Dealing with SIGSEGV in php5-fpm and Nginx

I screwed up my self-hosted WordPress blog three ways in one evening.

First, I had an infinite loop thanks to Display Post Shortcode and include_content in a post that had the same tag that I was looking for. Right. Don’t do that. Remember to remove include_content or exclude the post right before publishing.

Then I published a post without checking several times that my site was still up. I checked twice, which was apparently not enough. I should probably check five times. Or ten. Or at least a few times after restarting PHP. Since I hadn’t checked, I spent a couple of hours playing a video game with W- instead of, say, stressing out about my site. Could’ve solved the problem sooner.

And then when I stressed out about my site, I “fixed it” in entirely the wrong way. I reduced php5-fpm‘s max_children instead of increasing it. This made it worse.

I had been worrying about running out of memory when I should’ve been worrying about running out of processes.

I felt that panic-induced haze setting in, scrambling through Google and adding all sorts of bits to my config, ripping out all sorts of plugins, and wondering how I could get a coredump. When I noticed I was making things worse, I made myself stop. I took a deep breath, and started untangling what was going on. I tried the opposite of what I had been trying. That worked.

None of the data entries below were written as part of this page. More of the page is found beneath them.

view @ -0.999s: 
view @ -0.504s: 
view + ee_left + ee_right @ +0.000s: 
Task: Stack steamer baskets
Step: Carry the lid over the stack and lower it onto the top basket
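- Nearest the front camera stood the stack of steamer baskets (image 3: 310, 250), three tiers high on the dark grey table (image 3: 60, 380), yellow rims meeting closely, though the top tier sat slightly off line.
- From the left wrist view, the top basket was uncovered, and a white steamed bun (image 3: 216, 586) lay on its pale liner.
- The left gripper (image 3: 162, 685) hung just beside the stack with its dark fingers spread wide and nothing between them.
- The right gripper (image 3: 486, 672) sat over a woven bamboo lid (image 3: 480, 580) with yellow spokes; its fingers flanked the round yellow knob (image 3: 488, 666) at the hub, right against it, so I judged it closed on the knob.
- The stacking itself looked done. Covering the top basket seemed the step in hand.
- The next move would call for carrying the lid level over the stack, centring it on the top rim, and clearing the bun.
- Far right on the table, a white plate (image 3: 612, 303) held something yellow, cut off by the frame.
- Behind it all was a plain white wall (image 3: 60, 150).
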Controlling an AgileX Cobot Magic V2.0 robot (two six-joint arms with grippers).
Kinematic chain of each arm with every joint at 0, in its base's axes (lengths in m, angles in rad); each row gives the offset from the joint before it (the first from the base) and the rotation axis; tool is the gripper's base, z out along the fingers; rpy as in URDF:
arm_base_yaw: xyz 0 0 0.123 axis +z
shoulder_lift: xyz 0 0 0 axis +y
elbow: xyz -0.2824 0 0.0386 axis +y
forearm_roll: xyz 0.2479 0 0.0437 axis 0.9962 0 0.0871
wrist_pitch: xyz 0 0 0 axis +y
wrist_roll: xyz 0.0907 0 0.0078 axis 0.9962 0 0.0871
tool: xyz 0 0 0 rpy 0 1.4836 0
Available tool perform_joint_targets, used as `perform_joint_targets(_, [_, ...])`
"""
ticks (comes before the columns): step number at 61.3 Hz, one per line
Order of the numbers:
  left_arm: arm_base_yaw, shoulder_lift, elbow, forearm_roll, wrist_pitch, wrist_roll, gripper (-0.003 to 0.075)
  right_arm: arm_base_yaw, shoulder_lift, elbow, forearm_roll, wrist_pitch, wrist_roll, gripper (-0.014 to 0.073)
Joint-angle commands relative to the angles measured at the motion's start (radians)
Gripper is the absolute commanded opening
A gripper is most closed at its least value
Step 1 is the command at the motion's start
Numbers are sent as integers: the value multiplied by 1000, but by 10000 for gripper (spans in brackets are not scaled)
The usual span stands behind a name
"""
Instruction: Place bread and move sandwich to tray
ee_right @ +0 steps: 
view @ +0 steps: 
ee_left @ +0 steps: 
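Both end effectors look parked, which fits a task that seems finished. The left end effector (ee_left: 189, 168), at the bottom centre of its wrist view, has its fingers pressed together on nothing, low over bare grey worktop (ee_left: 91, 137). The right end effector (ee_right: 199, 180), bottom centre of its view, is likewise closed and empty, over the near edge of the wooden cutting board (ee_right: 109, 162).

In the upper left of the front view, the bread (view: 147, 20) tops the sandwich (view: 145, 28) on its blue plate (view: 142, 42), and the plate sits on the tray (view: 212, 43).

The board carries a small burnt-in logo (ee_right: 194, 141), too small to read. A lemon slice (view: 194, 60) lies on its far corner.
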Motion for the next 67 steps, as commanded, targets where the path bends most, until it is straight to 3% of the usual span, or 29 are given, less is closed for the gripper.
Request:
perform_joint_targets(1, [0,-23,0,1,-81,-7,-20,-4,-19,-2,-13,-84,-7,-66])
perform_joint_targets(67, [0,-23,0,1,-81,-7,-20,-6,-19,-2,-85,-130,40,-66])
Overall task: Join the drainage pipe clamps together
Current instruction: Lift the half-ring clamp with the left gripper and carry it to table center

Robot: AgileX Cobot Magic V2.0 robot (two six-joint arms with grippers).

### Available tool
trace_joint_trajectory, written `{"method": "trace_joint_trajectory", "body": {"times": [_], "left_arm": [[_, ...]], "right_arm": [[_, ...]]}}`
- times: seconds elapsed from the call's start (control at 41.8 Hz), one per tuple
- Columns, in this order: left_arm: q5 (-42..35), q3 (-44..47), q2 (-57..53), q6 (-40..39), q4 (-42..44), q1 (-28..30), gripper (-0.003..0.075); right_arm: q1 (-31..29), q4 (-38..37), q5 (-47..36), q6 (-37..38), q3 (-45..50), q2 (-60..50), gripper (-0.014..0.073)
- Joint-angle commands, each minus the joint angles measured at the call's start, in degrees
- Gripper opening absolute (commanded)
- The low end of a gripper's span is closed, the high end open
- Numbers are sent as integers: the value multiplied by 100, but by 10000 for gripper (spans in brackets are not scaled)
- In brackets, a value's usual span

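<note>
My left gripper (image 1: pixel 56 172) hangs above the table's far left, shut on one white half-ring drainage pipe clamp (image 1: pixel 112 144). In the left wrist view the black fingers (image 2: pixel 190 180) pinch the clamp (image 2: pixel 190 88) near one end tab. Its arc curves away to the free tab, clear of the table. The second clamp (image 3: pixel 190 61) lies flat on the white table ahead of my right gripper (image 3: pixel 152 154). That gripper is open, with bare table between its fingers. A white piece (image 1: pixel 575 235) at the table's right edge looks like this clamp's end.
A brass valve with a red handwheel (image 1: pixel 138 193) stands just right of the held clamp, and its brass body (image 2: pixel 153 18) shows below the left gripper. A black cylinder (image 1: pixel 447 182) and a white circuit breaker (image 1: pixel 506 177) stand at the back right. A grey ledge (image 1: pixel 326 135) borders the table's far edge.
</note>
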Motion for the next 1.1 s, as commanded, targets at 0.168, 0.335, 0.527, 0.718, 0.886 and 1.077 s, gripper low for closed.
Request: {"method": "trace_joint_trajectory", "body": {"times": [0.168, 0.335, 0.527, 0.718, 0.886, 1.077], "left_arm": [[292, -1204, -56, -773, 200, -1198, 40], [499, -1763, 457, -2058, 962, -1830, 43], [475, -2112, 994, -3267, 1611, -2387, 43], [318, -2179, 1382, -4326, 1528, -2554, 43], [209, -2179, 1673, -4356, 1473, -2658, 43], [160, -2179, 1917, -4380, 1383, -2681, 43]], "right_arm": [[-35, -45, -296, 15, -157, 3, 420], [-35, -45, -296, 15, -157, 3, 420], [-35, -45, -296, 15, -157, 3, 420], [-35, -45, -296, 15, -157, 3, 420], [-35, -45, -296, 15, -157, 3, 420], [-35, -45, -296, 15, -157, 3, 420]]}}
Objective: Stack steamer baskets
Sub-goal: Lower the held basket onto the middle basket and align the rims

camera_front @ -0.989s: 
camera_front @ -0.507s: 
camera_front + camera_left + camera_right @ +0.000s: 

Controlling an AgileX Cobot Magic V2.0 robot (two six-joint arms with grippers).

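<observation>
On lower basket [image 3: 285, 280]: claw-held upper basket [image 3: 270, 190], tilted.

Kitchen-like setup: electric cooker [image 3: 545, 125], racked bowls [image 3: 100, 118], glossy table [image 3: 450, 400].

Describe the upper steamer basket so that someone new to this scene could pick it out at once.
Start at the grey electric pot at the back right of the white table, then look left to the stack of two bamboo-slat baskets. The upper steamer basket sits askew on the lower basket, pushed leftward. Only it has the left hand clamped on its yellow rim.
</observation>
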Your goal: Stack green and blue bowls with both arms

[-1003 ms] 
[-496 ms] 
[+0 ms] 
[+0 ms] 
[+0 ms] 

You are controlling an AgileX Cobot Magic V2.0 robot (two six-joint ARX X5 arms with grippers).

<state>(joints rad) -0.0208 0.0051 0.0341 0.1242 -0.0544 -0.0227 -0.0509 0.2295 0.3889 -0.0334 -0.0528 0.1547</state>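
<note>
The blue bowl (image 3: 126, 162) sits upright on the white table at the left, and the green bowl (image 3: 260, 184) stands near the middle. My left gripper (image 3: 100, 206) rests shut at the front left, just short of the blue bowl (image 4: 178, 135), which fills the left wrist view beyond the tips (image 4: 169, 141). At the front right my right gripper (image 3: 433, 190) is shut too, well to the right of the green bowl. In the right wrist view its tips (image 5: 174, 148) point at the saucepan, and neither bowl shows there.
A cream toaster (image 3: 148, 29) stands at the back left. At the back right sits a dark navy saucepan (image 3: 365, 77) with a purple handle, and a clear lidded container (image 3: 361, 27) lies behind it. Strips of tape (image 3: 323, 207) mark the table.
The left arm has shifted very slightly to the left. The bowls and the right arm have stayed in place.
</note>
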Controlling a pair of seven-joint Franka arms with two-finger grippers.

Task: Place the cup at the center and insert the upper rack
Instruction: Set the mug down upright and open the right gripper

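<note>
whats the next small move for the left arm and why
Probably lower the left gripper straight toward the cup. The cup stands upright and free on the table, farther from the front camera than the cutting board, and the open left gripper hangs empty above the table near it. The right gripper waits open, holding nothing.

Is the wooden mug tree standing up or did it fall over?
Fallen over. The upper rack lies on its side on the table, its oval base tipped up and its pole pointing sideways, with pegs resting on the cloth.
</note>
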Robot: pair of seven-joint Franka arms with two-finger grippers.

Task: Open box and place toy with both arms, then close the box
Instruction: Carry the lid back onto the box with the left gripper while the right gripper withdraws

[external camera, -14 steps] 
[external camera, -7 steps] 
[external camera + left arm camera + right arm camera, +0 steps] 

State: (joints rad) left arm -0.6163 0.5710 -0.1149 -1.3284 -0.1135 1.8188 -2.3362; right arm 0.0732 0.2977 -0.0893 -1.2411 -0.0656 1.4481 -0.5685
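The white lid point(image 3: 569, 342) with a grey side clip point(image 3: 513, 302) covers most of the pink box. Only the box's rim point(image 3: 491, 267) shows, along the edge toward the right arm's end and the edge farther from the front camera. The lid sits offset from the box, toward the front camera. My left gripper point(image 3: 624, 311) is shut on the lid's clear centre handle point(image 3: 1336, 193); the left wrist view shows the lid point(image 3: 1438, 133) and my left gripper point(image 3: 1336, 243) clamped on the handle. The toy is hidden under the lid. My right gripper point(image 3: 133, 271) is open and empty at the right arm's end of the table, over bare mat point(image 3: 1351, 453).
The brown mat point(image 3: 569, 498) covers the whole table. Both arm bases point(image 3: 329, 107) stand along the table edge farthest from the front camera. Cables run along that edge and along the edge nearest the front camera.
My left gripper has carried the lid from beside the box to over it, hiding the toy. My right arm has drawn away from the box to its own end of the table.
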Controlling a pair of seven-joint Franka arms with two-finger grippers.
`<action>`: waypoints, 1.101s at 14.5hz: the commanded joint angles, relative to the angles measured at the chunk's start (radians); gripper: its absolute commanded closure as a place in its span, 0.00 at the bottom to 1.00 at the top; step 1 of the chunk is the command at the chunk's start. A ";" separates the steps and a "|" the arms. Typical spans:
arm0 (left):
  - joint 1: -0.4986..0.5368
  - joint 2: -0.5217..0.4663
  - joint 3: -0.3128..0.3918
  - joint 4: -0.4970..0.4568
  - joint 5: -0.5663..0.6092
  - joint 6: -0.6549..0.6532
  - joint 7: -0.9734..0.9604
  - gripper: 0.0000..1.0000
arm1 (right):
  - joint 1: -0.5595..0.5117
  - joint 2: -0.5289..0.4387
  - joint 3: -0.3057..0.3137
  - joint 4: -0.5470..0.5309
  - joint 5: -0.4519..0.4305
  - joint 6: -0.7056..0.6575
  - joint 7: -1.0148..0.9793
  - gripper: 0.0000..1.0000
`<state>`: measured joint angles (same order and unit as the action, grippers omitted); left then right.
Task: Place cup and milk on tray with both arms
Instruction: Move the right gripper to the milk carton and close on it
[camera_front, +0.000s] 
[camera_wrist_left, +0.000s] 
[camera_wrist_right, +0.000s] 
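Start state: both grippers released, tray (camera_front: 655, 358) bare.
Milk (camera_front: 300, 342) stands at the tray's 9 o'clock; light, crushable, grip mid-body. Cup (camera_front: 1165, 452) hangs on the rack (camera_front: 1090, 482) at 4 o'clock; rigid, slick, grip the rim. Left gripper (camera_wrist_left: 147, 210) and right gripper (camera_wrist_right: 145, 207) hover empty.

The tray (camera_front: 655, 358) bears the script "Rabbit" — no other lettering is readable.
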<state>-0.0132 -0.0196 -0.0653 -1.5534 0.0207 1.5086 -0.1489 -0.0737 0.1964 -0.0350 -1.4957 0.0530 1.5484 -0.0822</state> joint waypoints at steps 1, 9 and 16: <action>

Good timing, actually. Well, it could have been better timing, but that’s one of the nice things about minimizing commitments and making good stuff for free; it lowers the risk of trying things out and learning something new.

I’m still getting SIGSEGV errors. It happens even if there are few active server processes. But at least it’s sporadic instead of constant, and 1:59 AM is not the best time to dig into something like that. After sleep and reading, perhaps.

I’m a little bit nervous about my setup, and I’ll probably set aside some time this week to dig into system administration and build my skills. I really should have a good plan for downtime, and a better plan for learning the essentials outside of a fire. But mistakes are great because they show you multiple holes in your system, so this is not too bad. Better now than when I’m managing a client site.

On the plus side, I did have the presence of mind to temporarily redirect sach.ac to the static URL, switching it back after the PHP issues seemed to have cleared. Good strategy. Should do that first in the future.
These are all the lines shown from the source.